Although Washington D.C. has been filled with news about guns and fiscal cliffs, comprehensive immigration reform is something that we're told could happen this year — because both President Obama and Congressional Republicans want it to.
But that's easier said than done. Friday morning in Ybor City's Centennial Park, Democratic Congresswoman Kathy Castor, surrounded by a number of immigration activists, called on citizens to make their voices heard.
"A path to citizenship not only benefits immigrant families, many who live in the shadows ... but if we're able to pass immigration reform, it will benefit all Americans, and improve the economic well being of all our neighbors," Castor said kicking off the news conference.
Also speaking was 23-year-old Nanci Palacios, a recent Hillsborough Community College graduate hoping to enter USF as a bio-chemistry student and ultimately move on to medical school. Palacios and her siblings applied for and received deferred action status late last year.
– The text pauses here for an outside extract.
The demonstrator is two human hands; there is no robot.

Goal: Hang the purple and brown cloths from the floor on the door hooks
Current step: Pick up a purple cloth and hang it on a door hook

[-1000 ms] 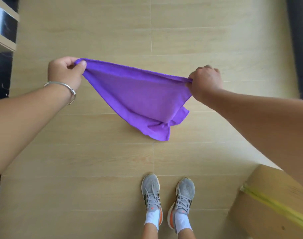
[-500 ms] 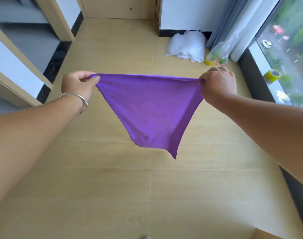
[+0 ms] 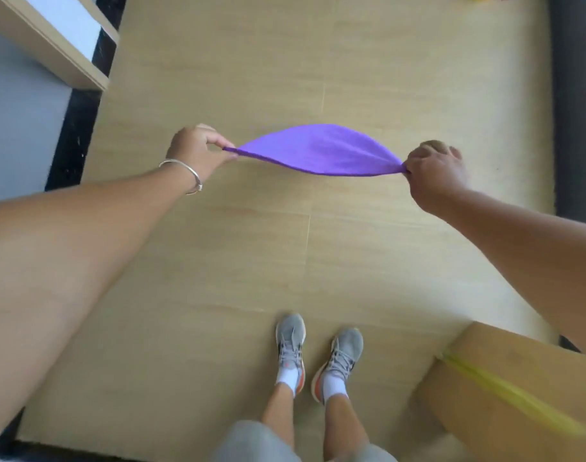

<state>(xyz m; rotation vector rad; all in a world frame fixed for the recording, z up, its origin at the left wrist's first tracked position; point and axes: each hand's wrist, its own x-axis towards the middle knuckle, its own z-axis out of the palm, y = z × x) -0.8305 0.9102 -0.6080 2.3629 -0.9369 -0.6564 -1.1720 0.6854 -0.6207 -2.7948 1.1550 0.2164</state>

Last June, President Obama — by executive order — instituted deferred action, which halts deportations for immigrants under age 31 who entered the country illegally before age 16.
"I have a work permit, a work social, a drivers license for a year, but that's not enough," Palacios said. "I'm happy to have obtained that, but I still live with that fear that one day I might come home and my parents might not be there. Or that I might get that call at work, 'You know what, your parents have been detained.' I don't want to live in that fear."